Cytokeratin 7 positive hepatocytes and periportal deposits of copper-binding protein were present in two patients. Of note, periportal hepatocytes with vacuolated nuclei in the periportal regions were not identified in any of these three patients.

Biopsy specimens before or at the time of shunt closure

Twenty-nine biopsy samples from 19 patients were available for review. Sixteen samples were from wedge biopsies and the other 13 from core needle biopsies. Three core needle biopsy specimens from patients 13, 17 and 22, in addition to those described in Table S1 were excluded from histological review because they were too small.

Ten patients underwent a single biopsy of background liver (five core needle biopsies and five wedge biopsies). Nine patients underwent multiple background liver biopsies. Three patients (4, 7 and 9) underwent wedge liver biopsies from both right and left lobes at the time of the shunt closure. The other six patients underwent two or more background liver biopsies at different time points. The details are described in Table 2.

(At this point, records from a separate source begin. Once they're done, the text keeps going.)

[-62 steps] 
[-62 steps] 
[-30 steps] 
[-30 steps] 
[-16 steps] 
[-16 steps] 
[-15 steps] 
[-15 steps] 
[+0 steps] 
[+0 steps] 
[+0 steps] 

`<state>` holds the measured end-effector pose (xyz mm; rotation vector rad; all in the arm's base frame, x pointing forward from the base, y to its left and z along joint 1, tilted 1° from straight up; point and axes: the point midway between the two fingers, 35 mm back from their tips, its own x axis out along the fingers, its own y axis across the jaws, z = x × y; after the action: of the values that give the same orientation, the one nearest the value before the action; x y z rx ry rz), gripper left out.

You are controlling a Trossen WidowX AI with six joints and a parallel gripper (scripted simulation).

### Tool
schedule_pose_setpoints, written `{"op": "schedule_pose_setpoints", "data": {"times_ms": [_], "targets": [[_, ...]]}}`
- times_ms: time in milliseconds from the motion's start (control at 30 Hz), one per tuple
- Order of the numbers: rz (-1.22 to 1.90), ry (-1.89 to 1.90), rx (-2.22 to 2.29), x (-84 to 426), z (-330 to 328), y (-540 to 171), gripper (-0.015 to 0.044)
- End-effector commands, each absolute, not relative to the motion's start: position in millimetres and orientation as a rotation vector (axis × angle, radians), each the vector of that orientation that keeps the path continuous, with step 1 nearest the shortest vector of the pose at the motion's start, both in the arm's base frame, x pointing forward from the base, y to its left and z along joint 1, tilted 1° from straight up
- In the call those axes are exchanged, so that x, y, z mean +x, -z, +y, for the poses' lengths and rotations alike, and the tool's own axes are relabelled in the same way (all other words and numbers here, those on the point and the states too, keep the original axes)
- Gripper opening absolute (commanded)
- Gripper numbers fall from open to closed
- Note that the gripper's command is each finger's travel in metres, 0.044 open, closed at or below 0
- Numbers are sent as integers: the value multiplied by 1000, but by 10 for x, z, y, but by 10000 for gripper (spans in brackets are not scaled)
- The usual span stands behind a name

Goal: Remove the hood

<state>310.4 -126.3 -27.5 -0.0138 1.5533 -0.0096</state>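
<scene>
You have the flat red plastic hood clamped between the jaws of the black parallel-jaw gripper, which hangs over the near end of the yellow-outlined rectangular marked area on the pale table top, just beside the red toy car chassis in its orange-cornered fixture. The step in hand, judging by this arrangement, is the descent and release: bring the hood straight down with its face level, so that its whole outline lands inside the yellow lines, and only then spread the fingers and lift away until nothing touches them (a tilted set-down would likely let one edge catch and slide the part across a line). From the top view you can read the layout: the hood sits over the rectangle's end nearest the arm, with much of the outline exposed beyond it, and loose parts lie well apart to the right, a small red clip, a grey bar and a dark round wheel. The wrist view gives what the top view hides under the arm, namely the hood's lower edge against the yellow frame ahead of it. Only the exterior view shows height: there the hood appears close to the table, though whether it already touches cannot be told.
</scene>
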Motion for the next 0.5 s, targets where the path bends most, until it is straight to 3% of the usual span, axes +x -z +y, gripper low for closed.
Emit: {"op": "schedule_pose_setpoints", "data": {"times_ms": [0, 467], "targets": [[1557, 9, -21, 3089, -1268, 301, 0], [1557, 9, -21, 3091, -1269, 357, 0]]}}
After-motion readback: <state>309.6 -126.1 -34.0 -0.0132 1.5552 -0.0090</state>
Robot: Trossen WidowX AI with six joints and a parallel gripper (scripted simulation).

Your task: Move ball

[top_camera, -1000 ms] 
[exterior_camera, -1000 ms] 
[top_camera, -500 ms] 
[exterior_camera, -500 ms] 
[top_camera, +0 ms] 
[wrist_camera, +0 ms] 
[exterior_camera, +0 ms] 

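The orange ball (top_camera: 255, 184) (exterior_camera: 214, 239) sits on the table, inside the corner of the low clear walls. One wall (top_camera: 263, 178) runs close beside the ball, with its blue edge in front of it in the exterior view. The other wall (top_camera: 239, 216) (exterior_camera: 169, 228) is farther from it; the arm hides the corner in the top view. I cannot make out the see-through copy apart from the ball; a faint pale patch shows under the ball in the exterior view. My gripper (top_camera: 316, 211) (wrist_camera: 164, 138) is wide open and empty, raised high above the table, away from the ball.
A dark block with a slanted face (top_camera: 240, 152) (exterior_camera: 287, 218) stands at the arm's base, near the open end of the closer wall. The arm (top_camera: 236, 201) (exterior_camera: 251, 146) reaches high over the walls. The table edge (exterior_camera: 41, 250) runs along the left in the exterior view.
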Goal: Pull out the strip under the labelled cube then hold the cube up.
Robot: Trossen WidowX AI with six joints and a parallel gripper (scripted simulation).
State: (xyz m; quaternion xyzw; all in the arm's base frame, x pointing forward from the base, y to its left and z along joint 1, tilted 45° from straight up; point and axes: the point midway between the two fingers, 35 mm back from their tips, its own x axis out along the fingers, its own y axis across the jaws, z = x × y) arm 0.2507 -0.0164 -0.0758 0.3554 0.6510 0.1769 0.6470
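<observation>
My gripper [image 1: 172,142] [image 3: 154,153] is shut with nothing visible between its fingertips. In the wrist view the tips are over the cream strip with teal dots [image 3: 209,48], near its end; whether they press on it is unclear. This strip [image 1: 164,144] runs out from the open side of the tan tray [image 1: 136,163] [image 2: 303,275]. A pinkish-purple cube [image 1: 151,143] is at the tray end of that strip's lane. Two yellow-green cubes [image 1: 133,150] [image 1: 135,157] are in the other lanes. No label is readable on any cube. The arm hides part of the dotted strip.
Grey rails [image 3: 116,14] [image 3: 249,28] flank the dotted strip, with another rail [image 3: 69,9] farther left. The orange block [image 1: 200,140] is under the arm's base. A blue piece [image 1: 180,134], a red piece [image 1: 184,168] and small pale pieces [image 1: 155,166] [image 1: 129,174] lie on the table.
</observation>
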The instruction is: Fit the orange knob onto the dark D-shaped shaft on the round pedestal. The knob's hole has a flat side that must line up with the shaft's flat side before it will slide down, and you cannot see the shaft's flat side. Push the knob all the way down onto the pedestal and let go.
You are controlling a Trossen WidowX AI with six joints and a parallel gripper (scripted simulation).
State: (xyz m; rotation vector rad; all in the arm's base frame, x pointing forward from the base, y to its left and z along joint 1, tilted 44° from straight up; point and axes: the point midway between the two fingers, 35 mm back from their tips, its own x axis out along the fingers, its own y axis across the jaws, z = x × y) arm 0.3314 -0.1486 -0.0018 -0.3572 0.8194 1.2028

The ten core needle biopsies, which were reviewed further, ranged in size from 7 mm to 35 mm (average 14.1 mm) in length and included a range of 2 to 11 complete portal tracts (median = 3.5). In contrast, the wedge biopsy specimens included a range of 5 to 71 portal tracts (median = 17). An overall summary of the histological findings in all biopsies is provided in Table S1.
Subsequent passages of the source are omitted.